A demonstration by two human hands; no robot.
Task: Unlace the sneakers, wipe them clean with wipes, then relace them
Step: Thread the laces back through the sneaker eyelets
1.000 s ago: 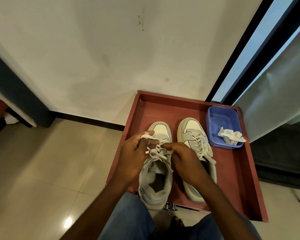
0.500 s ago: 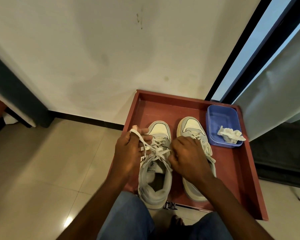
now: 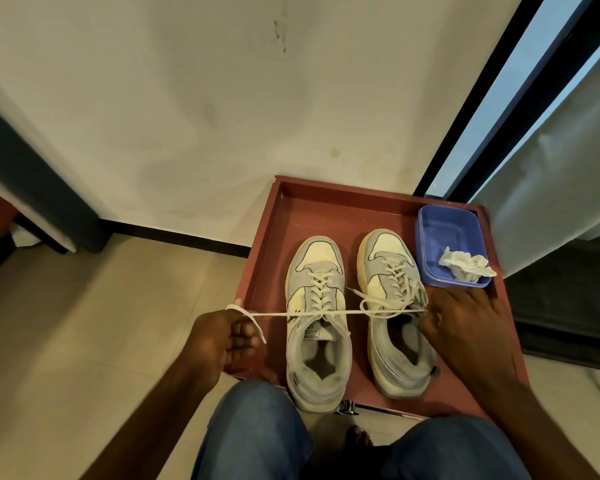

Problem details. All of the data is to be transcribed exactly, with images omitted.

Solution for this exercise.
A demonstration by two human hands; no robot.
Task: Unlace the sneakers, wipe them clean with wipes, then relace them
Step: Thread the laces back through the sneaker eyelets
1.000 s ago: 
0.500 s ago: 
now: 

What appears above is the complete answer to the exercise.